» TASK TO CARRY OUT
Beginning with the line that holds "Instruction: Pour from", set down each line of the data below through the very last, exactly as given, and nothing beyond that.

[PROVIDED DATA Boundary: Start]

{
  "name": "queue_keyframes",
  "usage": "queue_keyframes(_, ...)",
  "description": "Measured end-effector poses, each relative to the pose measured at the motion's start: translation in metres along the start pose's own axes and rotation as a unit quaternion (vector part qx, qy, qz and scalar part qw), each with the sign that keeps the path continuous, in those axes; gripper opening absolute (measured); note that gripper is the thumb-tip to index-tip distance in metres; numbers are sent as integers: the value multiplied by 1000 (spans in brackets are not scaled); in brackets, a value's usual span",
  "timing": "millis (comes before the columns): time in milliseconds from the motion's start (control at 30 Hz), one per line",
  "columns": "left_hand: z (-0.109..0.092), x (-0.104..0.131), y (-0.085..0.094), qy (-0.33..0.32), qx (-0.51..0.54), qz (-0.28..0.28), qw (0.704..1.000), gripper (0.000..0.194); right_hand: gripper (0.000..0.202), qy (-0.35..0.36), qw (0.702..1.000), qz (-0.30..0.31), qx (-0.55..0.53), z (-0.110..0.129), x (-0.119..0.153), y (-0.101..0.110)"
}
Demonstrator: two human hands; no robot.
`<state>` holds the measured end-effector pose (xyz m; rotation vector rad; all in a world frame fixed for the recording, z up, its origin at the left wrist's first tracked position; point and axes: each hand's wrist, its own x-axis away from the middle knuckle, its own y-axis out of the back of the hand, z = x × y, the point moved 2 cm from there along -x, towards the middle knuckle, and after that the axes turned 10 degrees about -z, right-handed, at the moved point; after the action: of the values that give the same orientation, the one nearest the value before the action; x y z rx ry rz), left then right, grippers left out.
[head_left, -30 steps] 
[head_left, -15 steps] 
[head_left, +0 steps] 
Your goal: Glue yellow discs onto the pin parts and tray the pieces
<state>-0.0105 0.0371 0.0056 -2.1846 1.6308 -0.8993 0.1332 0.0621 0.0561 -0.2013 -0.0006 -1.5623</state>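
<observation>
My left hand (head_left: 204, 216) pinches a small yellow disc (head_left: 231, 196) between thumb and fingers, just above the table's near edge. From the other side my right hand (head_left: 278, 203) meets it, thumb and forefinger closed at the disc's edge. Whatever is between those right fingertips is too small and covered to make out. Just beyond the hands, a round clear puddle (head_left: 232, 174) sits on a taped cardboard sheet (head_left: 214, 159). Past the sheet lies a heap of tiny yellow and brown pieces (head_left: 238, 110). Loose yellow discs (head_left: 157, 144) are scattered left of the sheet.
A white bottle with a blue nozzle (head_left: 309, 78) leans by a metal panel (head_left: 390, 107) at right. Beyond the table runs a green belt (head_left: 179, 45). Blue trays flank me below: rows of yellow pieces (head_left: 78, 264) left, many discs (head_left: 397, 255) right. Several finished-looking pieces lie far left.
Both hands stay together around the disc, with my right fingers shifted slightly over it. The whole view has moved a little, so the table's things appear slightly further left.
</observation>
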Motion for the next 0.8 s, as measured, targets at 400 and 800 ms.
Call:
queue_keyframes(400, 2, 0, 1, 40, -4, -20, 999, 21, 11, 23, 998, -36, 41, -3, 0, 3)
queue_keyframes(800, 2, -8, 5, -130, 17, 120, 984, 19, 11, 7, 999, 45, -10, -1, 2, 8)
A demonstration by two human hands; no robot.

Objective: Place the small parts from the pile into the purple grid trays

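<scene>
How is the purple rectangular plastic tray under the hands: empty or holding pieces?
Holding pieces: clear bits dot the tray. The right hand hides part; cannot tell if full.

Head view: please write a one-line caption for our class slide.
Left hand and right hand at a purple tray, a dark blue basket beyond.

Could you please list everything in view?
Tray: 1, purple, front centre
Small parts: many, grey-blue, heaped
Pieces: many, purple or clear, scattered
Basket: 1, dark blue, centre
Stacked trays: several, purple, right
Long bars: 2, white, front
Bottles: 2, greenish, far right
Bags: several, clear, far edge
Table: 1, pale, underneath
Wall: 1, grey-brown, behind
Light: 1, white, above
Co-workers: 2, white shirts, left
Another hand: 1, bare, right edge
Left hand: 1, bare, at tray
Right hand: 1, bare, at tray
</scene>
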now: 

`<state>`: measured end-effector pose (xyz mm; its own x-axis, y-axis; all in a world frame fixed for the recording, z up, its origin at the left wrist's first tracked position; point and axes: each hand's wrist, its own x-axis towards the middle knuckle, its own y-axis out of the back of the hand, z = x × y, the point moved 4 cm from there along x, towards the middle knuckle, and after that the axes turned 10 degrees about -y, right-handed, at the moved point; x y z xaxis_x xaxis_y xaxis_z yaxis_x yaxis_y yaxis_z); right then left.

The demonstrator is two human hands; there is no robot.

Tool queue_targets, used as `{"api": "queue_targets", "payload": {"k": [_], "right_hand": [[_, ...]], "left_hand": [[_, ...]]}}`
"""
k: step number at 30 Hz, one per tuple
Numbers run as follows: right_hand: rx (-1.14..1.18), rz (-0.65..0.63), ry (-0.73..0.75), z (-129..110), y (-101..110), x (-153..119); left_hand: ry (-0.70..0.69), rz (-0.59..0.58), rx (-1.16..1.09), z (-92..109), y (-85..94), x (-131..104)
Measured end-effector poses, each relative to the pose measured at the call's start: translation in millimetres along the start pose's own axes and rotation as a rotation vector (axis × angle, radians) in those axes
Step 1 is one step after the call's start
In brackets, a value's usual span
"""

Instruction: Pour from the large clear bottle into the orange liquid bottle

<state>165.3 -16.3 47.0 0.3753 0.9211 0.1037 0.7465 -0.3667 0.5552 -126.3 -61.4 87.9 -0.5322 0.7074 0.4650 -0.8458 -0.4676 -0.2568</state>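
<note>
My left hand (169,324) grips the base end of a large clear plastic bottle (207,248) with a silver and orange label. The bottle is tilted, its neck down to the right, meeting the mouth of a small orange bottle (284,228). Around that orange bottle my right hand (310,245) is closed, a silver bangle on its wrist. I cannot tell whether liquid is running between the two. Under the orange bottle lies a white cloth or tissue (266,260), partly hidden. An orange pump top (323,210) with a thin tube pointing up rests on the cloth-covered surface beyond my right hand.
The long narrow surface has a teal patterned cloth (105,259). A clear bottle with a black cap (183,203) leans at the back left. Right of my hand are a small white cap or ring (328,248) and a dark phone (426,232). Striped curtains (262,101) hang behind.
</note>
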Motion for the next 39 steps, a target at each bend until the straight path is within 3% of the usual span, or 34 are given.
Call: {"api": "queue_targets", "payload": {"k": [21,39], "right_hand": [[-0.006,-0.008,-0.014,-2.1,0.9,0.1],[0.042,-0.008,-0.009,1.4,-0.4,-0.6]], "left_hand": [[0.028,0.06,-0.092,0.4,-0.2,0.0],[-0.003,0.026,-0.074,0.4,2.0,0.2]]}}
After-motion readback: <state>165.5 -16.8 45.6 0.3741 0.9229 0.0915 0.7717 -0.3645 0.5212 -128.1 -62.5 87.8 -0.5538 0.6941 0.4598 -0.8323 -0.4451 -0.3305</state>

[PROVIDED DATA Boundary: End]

» OUTPUT BELOW
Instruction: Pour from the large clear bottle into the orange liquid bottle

<state>165.3 -16.3 47.0 0.3753 0.9211 0.1037 0.7465 -0.3667 0.5552 -126.3 -61.4 87.9 -0.5322 0.7074 0.4650 -0.8458 -0.4676 -0.2568</state>
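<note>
My left hand (169,324) grips the base end of a large clear plastic bottle (207,248) with a silver and orange label. The bottle is tilted, its neck down to the right, meeting the mouth of a small orange bottle (284,228). Around that orange bottle my right hand (310,245) is closed, a silver bangle on its wrist. I cannot tell whether liquid is running between the two. Under the orange bottle lies a white cloth or tissue (266,260), partly hidden. An orange pump top (323,210) with a thin tube pointing up rests on the cloth-covered surface beyond my right hand.
The long narrow surface has a teal patterned cloth (105,259). A clear bottle with a black cap (183,203) leans at the back left. Right of my hand are a small white cap or ring (328,248) and a dark phone (426,232). Striped curtains (262,101) hang behind.
</note>
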Motion for the next 39 steps, a target at each bend until the straight path is within 3% of the usual span, or 34 are given.
Call: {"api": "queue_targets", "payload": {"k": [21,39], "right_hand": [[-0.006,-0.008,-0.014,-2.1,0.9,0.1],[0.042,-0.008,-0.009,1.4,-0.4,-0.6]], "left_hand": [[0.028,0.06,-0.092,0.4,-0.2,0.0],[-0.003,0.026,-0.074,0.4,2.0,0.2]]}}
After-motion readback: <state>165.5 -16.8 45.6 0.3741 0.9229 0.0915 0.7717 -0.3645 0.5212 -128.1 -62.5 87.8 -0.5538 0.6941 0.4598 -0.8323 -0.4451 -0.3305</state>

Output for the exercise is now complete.